Your Financial Advisor’s Background is Your Business, Too

There are a number of considerations to take into account when selecting an investment advisor, like your financial advisor’s background and money issues, including whether that person has had any financial difficulties in the past.

Though your advisor is ethically required to disclose things such as possible conflicts of interest, are investment and financial advisors under a legal obligation to disclose past financial troubles? What information can investors expect an advisor to volunteer? What questions should you ask a potential advisor in order to make sound decisions? In other words, does an advisor have fiduciary obligations, or legal obligations to put their clients’ best interests above their own?

Establishing Rapport with Investors by Being Open and Honest

Perhaps unlike discussing a possible conflict of interest, which advisors are required to disclose, it can be embarrassing for a financial advisor’s money issues to be part of the conversation. But, as it turns out, some advisors say that talking about past money issues can be a great boon for business. This should come as welcome news for investors, because the more you know about an advisor’s finances, the better you’ll be able to evaluate whether they have the expertise you want.

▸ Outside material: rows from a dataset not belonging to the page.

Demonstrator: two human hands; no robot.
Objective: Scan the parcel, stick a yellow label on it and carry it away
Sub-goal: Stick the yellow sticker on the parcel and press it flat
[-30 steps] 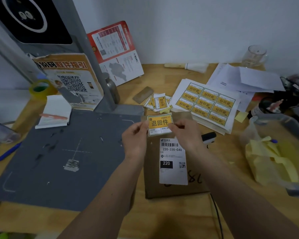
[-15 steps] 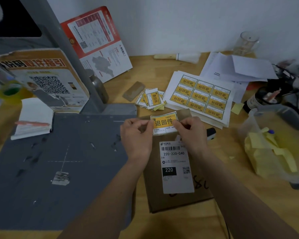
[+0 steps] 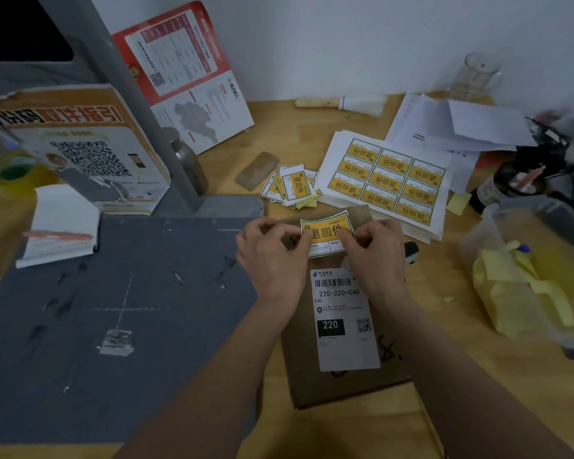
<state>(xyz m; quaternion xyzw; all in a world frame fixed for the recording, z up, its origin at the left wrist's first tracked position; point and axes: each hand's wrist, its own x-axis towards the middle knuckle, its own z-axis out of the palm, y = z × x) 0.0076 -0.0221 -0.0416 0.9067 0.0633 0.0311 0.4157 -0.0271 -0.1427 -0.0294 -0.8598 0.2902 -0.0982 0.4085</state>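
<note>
Head view: both hands' fingers [image 3: 301, 241] pinch the yellow label [image 3: 325, 231], one side each, keeping it taut above the parcel [image 3: 342, 385] for sticking.

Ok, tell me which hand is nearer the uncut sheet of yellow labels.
Right. The right hand pinches the loose yellow label's right edge, just below-left of the uncut sheet. The left hand holds the label's left edge, farther away.

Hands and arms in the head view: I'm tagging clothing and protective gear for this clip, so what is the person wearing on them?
Nothing shows on either. The left hand and right hand are bare, with no gloves, and no rings or watch can be seen. Both forearms are uncovered up to the bottom edge of the frame, so no sleeve is visible.
</note>
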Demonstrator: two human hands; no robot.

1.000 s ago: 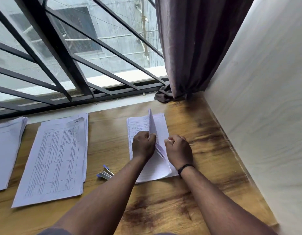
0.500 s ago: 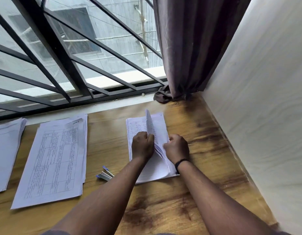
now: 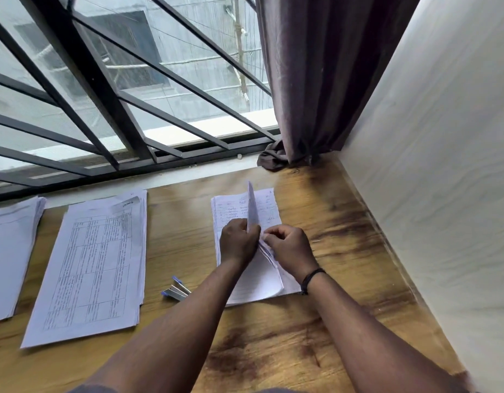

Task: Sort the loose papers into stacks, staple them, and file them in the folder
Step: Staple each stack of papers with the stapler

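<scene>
Our left hand (image 3: 239,241) pinches a raised sheet (image 3: 251,206); our right hand (image 3: 291,249) grips the fanned pages of the handwritten stack (image 3: 231,205) near the desk's (image 3: 273,350) far right corner. Staple strips (image 3: 175,290) lie just left, then a printed stack (image 3: 89,268), another pile (image 3: 10,251) by the left edge.

White papers (image 3: 262,279), streaked brown desk (image 3: 316,321)

You've got a glossy wood-grain desk (image 3: 316,321), matt white paper stacks (image 3: 92,265), dark painted metal window bars (image 3: 109,109), and a matt cloth curtain (image 3: 316,80) upper right.
</scene>
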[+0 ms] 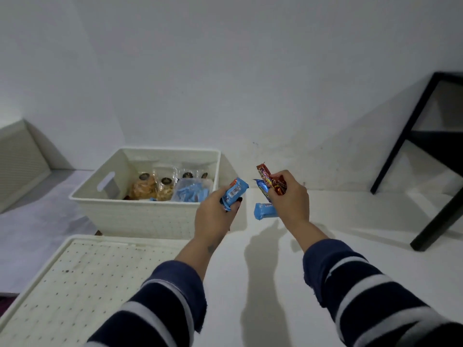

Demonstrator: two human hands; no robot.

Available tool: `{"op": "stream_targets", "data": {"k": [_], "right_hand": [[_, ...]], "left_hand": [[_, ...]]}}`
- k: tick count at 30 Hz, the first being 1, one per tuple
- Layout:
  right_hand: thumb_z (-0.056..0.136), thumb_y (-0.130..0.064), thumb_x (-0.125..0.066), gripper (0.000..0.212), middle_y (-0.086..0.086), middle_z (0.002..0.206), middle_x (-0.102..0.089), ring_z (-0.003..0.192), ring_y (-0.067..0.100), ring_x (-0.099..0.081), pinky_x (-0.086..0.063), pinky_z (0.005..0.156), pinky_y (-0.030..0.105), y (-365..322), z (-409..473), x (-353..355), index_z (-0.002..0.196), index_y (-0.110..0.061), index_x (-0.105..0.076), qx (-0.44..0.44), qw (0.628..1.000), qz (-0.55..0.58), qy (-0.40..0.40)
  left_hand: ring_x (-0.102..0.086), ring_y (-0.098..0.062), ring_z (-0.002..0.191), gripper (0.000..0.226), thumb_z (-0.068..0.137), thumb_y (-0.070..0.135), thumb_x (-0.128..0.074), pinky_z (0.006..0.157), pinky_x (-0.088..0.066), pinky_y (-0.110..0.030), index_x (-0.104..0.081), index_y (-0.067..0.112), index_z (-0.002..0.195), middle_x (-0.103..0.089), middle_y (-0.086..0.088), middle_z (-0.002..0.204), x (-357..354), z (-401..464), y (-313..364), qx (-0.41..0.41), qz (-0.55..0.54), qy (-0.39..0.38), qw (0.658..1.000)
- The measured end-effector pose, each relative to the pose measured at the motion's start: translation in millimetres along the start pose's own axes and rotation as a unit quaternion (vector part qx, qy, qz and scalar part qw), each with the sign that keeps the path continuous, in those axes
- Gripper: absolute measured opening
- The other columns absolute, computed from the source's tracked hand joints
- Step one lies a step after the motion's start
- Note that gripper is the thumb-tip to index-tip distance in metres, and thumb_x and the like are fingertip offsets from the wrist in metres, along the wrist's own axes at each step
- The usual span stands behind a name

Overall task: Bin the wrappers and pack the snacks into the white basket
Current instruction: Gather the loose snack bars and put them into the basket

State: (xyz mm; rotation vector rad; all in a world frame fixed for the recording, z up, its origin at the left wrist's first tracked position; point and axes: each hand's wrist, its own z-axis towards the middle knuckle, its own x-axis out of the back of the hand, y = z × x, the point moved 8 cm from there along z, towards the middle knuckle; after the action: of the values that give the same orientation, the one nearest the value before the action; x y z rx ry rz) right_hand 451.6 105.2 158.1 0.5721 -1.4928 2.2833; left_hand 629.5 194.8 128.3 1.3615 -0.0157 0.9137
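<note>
The white basket (150, 216) stands on the floor left of centre, holding clear bags of golden snacks (150, 187) and a bag of blue packets (191, 192). My left hand (215, 216) grips a light blue snack bar (234, 194) with a barcode, just over the basket's right front corner. My right hand (289, 199) holds a bunch of bars to the right of the basket: red ones (271, 181) and blue ones (263, 211) sticking out below.
A white perforated lid or crate (75, 284) lies in front of the basket at lower left. A black table frame (426, 159) stands at the right. A ribbed white panel (17, 156) leans at far left. White wall behind.
</note>
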Motion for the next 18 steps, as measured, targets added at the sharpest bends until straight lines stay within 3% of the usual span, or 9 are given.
{"op": "stream_targets", "data": {"k": [6, 9, 11, 15, 18], "right_hand": [[0.079, -0.007, -0.061, 0.022, -0.014, 0.076, -0.061, 0.07, 0.004, -0.058, -0.049, 0.062, 0.025, -74, 28, -49, 0.091, -0.025, -0.059, 0.013, 0.995, 0.089, -0.049], [0.077, -0.007, -0.061, 0.02, -0.012, 0.076, -0.062, 0.069, 0.006, -0.057, -0.046, 0.06, 0.023, -111, 40, -92, 0.093, -0.02, -0.061, 0.012, 0.99, 0.119, -0.081], [0.076, -0.007, -0.062, 0.018, -0.01, 0.074, -0.061, 0.066, 0.008, -0.055, -0.044, 0.059, 0.024, -134, 47, -126, 0.092, -0.016, -0.061, 0.003, 0.986, 0.132, -0.097], [0.076, -0.007, -0.061, 0.012, -0.002, 0.075, -0.06, 0.067, 0.015, -0.053, -0.043, 0.062, 0.028, -166, 57, -209, 0.082, -0.015, -0.056, -0.055, 0.981, 0.142, -0.123], [0.08, -0.007, -0.061, 0.019, -0.001, 0.072, -0.058, 0.066, 0.018, -0.054, -0.04, 0.053, 0.024, -161, 53, -276, 0.072, -0.019, -0.05, -0.141, 0.969, 0.141, -0.145]], "left_hand": [[-0.064, -0.01, 0.07, 0.033, 0.081, 0.027, -0.071, 0.056, -0.049, -0.017, -0.063, 0.03, 0.113, -0.069, 0.008, 0.088, 95, 45, -12, 0.024, -0.005, 0.06, 0.998], [-0.067, -0.016, 0.074, 0.032, 0.08, 0.025, -0.072, 0.064, -0.053, -0.028, -0.065, 0.027, 0.111, -0.07, 0.005, 0.084, 142, 73, -35, 0.051, -0.023, 0.068, 0.996], [-0.065, -0.016, 0.067, 0.032, 0.079, 0.023, -0.072, 0.06, -0.053, -0.029, -0.065, 0.027, 0.111, -0.07, 0.001, 0.082, 168, 94, -56, 0.079, -0.049, 0.065, 0.994], [-0.066, -0.022, 0.064, 0.029, 0.08, 0.018, -0.073, 0.049, -0.048, -0.025, -0.065, 0.02, 0.108, -0.069, -0.003, 0.078, 212, 135, -106, 0.129, -0.097, 0.051, 0.985], [-0.058, -0.011, 0.057, 0.02, 0.083, 0.017, -0.071, 0.042, -0.046, -0.016, -0.062, 0.019, 0.101, -0.063, 0.002, 0.071, 227, 155, -149, 0.159, -0.066, 0.031, 0.985]]}}
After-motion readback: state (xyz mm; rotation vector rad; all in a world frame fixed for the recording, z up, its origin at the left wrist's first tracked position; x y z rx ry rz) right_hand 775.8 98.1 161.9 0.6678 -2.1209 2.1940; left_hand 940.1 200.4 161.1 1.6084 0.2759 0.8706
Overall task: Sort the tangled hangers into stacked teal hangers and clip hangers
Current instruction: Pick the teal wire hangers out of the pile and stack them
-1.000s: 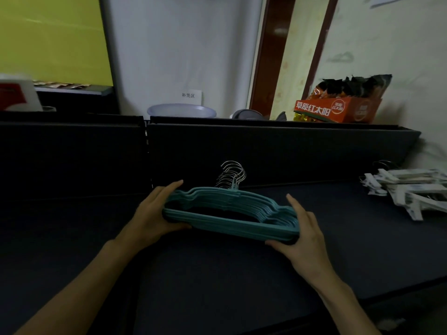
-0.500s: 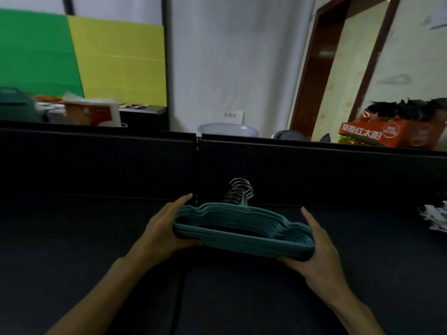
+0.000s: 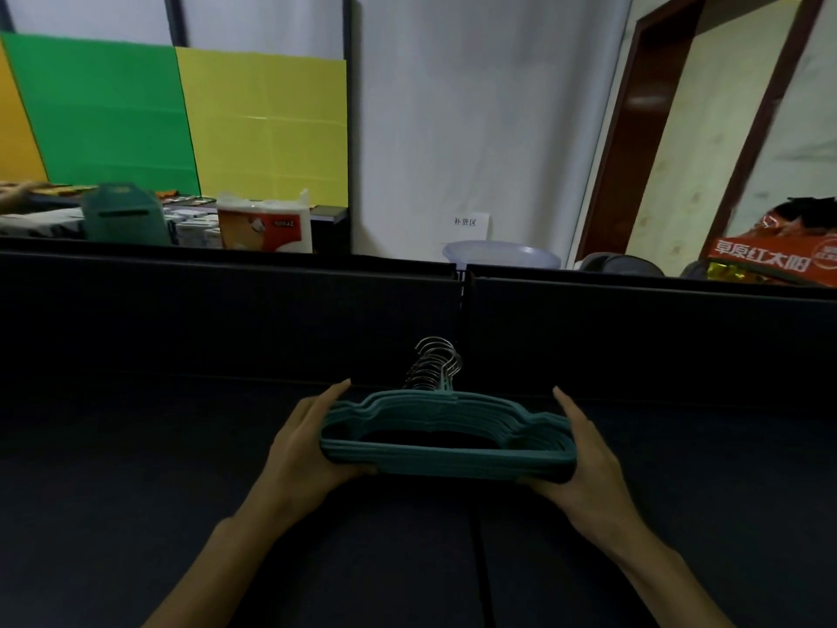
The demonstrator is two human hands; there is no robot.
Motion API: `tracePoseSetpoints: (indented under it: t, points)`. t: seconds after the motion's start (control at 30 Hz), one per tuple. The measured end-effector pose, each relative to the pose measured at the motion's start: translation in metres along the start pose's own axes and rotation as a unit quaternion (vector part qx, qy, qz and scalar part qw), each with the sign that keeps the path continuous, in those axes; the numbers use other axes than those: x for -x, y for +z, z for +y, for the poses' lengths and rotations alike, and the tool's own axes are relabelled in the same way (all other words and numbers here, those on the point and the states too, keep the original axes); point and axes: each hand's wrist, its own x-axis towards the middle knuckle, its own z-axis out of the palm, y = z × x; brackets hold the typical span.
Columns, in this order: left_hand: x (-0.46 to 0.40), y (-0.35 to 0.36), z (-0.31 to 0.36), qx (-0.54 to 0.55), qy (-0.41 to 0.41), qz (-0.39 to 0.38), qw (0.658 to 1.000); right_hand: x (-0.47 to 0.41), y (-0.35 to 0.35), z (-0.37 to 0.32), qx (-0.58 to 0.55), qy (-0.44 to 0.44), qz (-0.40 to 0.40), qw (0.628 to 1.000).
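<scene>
A stack of several teal hangers lies flat between my two hands above the dark table, its bundle of metal hooks pointing away from me. My left hand grips the stack's left end, fingers along the top and thumb underneath. At the right end my right hand holds the stack the same way. The clip hangers are out of view.
A dark partition wall runs along the table's far edge, with a gap near the hooks. Behind it stand a pale basin, a red snack box, a tissue pack and green and yellow boards.
The view has swung left, so the white clip hangers at the right have left the frame. Both hands still hold the teal stack, which now sits more level.
</scene>
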Motion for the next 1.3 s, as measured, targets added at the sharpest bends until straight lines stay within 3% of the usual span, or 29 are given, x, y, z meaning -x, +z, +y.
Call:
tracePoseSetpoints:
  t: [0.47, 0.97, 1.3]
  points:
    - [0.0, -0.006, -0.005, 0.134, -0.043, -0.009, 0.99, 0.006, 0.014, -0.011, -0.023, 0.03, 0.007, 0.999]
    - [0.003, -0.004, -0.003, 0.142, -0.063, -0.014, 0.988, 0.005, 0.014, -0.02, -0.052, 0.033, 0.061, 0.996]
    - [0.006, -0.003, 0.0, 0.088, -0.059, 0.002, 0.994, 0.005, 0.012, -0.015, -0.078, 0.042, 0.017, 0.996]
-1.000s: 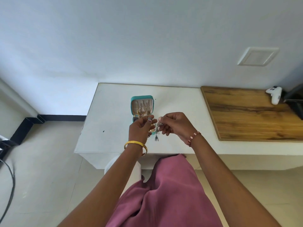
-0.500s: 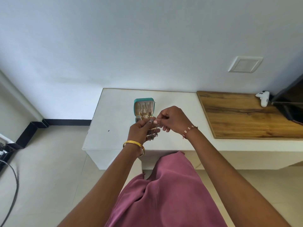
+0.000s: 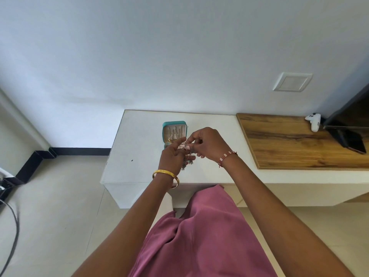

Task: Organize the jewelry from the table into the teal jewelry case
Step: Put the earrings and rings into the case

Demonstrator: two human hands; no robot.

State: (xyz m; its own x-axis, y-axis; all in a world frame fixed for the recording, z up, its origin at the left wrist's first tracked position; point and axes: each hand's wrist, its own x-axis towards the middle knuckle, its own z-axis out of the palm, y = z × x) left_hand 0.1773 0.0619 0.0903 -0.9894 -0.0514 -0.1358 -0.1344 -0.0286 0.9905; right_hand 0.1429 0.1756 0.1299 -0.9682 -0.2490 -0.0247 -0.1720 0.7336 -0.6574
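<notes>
Both hands (image 3: 191,148) rose w/ silver jewelry (image 3: 186,159), near case (image 3: 174,132).

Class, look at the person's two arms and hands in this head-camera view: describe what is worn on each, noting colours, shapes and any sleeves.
Both forearms are bare, with no sleeves in view. The left hand has a plain, smooth gold bangle round its wrist. The right hand has a thin red-and-white beaded bracelet at its wrist, with a short thread end hanging loose. No rings can be made out.
</notes>
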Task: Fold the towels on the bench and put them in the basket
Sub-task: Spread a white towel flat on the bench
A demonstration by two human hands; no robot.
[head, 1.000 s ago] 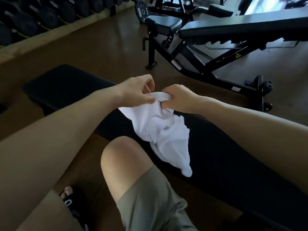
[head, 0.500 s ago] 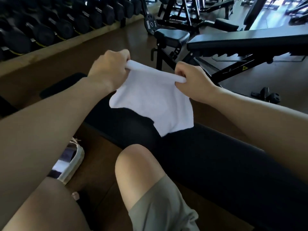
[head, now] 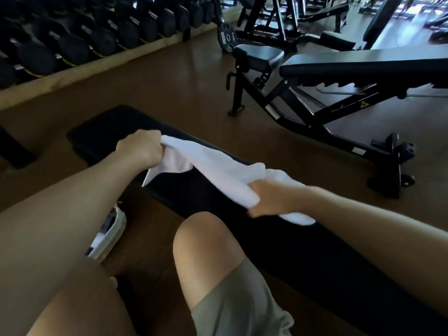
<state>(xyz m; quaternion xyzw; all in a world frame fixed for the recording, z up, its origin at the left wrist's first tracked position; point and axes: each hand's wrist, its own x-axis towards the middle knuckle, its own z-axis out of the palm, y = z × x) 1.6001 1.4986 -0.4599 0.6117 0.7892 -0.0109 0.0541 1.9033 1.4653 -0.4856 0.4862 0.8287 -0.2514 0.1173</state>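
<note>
Stretching a white towel (head: 218,175) above the black tabletop (head: 278,251), my left hand (head: 141,147) and right hand (head: 269,200) each pinch an end, keeping it taut for folding.

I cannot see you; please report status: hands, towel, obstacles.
Left hand and right hand each grip an end of the white towel. Towel stretched over the bench, not folded. No obstacle seen.

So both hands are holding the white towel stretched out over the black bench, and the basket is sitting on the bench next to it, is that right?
Not quite. The head view shows the left hand and right hand holding the white towel over the black bench, but the basket is on the floor beside the bench, by the person's left leg.
</note>
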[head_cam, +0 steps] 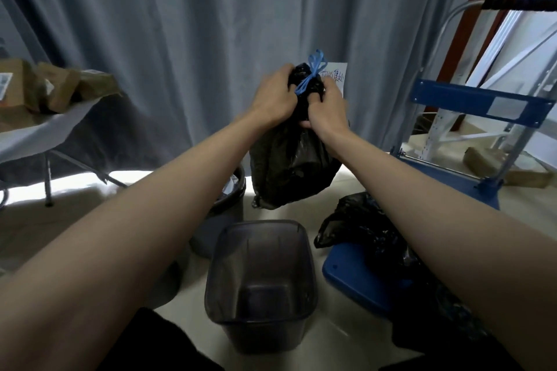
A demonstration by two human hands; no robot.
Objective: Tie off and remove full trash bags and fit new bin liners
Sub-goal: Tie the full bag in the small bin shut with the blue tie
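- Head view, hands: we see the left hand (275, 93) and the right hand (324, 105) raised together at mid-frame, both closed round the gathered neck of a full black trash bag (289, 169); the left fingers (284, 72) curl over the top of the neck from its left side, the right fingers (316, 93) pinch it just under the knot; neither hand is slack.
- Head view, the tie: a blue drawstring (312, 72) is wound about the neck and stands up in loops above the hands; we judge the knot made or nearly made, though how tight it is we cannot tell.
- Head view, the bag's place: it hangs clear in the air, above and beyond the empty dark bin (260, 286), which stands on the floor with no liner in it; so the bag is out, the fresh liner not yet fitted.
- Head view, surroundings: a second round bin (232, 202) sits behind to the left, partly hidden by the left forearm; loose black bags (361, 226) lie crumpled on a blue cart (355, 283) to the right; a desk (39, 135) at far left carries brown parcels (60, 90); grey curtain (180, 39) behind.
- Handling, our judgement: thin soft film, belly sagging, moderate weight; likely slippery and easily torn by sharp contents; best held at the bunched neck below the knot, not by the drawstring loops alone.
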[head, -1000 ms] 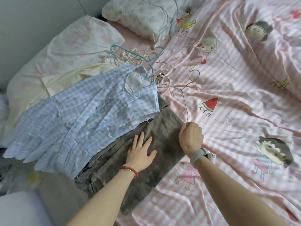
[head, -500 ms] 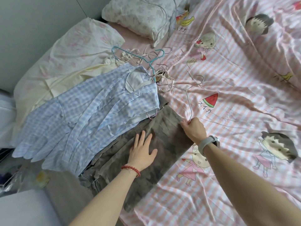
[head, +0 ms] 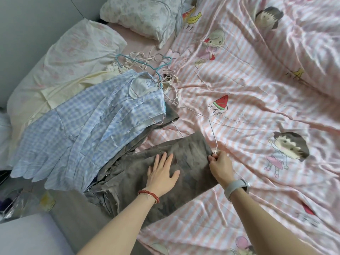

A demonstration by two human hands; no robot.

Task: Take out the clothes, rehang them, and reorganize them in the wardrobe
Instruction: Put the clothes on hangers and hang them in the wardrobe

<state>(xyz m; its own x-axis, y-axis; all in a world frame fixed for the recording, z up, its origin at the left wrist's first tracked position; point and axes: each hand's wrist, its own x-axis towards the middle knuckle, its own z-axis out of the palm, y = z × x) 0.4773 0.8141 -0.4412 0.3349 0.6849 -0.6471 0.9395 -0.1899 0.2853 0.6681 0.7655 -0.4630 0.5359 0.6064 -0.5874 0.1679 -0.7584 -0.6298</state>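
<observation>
Single head view: looks forward and down, close over bed point(head: 257, 111); forearms enter from bottom edge, pillow point(head: 143, 13) at top.

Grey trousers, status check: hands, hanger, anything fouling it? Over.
Left hand flat on grey trousers. Right hand pinches pale wire hanger at the trousers' edge. Blue checked shirt and hanger pile lie alongside.

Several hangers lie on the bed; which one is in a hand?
The pale wire hanger beside the grey-brown trousers: the right hand pinches its end. The others, including the teal one, lie untouched near the pillows.
</observation>
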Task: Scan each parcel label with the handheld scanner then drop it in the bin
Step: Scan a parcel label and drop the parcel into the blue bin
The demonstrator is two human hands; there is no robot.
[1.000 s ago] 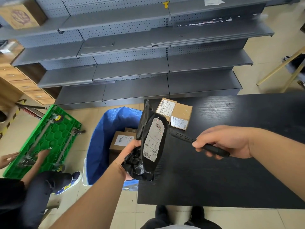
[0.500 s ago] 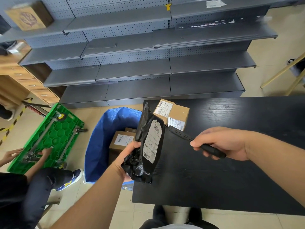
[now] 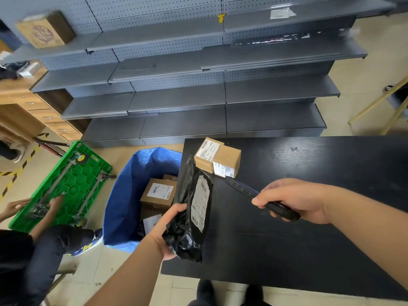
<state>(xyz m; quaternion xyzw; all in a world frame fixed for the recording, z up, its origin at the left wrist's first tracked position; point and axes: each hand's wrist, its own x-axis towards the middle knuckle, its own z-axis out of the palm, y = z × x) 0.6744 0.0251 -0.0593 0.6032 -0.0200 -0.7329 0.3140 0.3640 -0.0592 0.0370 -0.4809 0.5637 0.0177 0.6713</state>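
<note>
**Soft mailer held up for the scanner**

At the far left another person's hands (image 3: 16, 205) work at an upturned green plastic cart (image 3: 66, 184), its underside a stiff honeycomb grid with metal bars. Next to it stands the bin (image 3: 123, 195), a slack blue woven-plastic sack on the floor, touching the table's left edge; cardboard boxes (image 3: 159, 192) with white labels already lie inside.

The left hand (image 3: 167, 226) grips the black mailer (image 3: 189, 217) by its crumpled lower half, fingers curled round the bunched film, above the table's left edge, just beside the bin. The bag looks light, limp and glossy, probably slippery; a hold on the bunched end seems surest, leaving the white label (image 3: 199, 202) flat and facing right.

Two square kraft boxes (image 3: 217, 156) sit rigid on the matt black wood-grain table (image 3: 309, 239). The right hand (image 3: 295, 200) is closed round the slim black scanner (image 3: 258, 196), its slotted tip aimed towards the label, apart from it.
</note>
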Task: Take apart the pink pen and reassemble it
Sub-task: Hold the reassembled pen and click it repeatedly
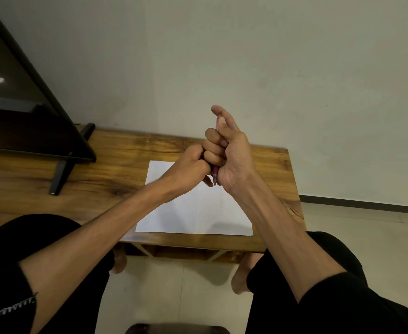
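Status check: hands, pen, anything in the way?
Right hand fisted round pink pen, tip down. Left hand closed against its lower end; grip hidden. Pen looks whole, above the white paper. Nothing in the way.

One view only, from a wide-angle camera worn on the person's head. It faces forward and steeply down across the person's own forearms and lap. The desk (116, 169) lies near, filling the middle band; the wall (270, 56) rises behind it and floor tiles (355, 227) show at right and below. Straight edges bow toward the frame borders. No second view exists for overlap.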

In fact, David Edwards, president and founder of New York City-based Heron Wealth, said that after he informed his clients about his costly divorce, a rapport and level of trust developed that may not have otherwise existed.

This bond is something that investors care about deeply.

Fiduciary Obligations: FINRA and Government Disclosure

Disclosing past money issues as a voluntary business practice is one thing, but what steps do advisors need to take in order to stay on the right side of the law? What kind of behavior should investors expect from their advisors?

Robert Wyrick Jr, managing partner of MFA Capital Advisors in Houston, knows firsthand the value of open and honest dialogue. When his wife was diagnosed with ovarian cancer, Wyrick spent $1 million on her treatments. While this didn’t result in any financial difficulties for Wyrick – he was still able to start a business and send his two children to college – he believes that telling his clients about this expenditure was necessary to fulfill his fiduciary obligations to them.

He added that fiduciaries regulated by the Financial Industry Regulatory Authority, or FINRA, are also required to reveal these issues to the government.

“You have to reveal this to the FINRA regulators as well as to the client,” Wyrick said. “This applies both to fee-based investment advisors and RIAs.”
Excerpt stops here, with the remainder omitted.